500 plus, czternasta emerytura – gigantyczne wydatki
Na uwagę prowadzącego, że w ten sposób rząd będzie chciał zaoszczędzić, Soboń podkreślił, że obecne wydatki społeczne to znaczący koszt dla budżetu państwa. – Jeśli chodzi o wydatki społeczne – na rodzinę, dla seniorów, dla osób niepełnosprawnych, na zdrowie – cała ta sfera to jest gigantyczny wzrost wydatków budżetowych. Pozwala nam na to sytuacja uszczelnienia poziomu luki vatowskiej do czegoś, co było za czasów naszych poprzedników całkowitym nieosiągalnym marzeniem – powiedział wiceminister finansów.
Przypomnijmy, że kwestia możliwej waloryzacji 500 plus do kwoty 700 zł pojawiła się przed sobotnią konwencją Prawa i Sprawiedliwości.

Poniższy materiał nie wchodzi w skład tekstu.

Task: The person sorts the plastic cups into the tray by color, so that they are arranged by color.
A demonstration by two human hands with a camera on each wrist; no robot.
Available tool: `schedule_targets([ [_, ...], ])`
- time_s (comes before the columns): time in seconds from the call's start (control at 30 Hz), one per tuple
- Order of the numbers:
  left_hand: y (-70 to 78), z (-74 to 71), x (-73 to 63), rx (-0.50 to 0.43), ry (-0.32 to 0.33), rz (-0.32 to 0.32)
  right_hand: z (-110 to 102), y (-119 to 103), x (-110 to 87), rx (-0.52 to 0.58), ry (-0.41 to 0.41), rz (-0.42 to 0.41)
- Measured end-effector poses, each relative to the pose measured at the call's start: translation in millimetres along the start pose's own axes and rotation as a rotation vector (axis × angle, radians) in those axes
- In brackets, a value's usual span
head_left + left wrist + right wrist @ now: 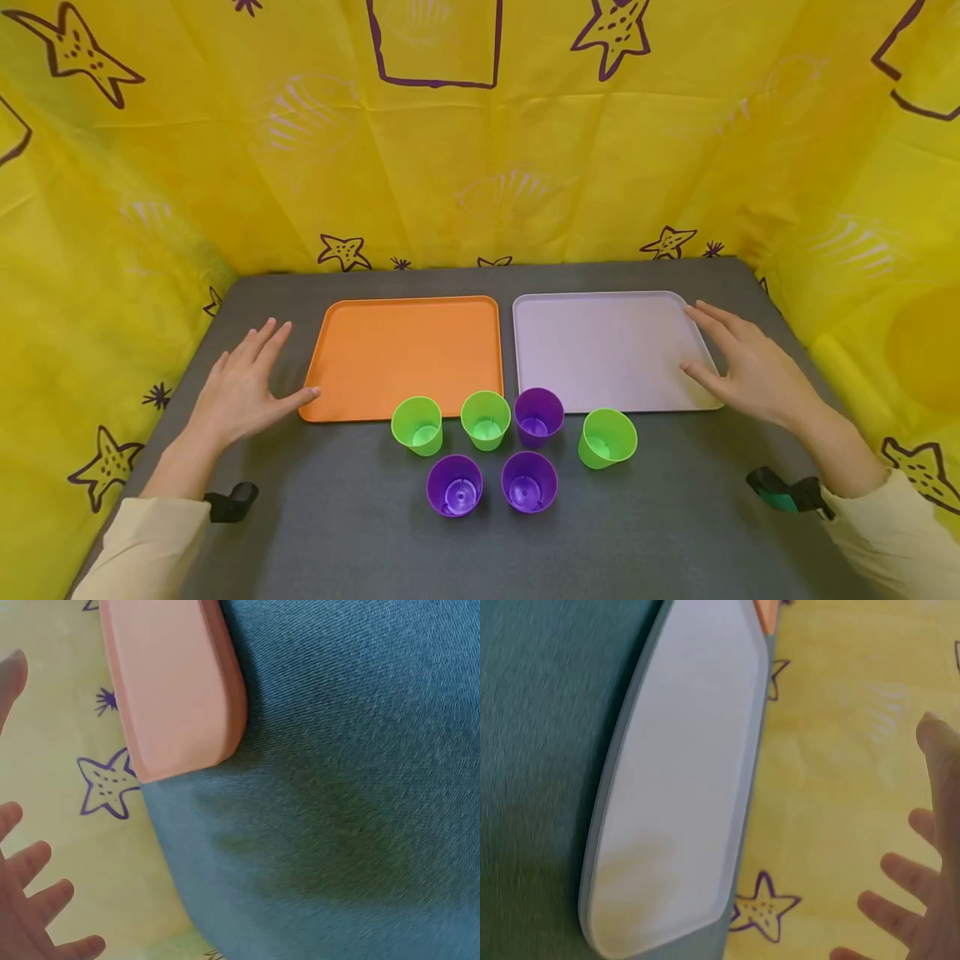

O planach podwyższenia świadczenia pisał m.in. „Fakt”, zaś kilka dni przed konwencją możliwość waloryzacji zasugerował poseł partii rządzącej Paweł Lisiecki. – Nie zaprzeczam, ale też nie potwierdzam, że przedstawimy propozycje ws. waloryzacji 500 plus. Dziś wartość tych pieniędzy jest mniejsza niż kilka lat temu. Wydaje się, że 500 plus należałoby zrewaloryzować na poziomie 40 proc. – powiedział w wywiadzie dla Polskiego Radia Lisiecki.
Jak wiadomo, waloryzacji 500 plus w sobotę nie ogłoszono i jak wskazują wypowiedzi m.in. wiceministra finansów w najbliższym czasie nie należy się tego spodziewać. Odnosząc się do ostatnich wywiadów minister finansów Magdaleny Rzeczkowskiej, która podkreśliła, że resort zamierza ostrożnie podchodzić do nowych wydatków, Soboń zapowiedział: „będziemy każdą złotówkę wydatkowaną także w przestrzeni publicznej oglądać z każdej strony”.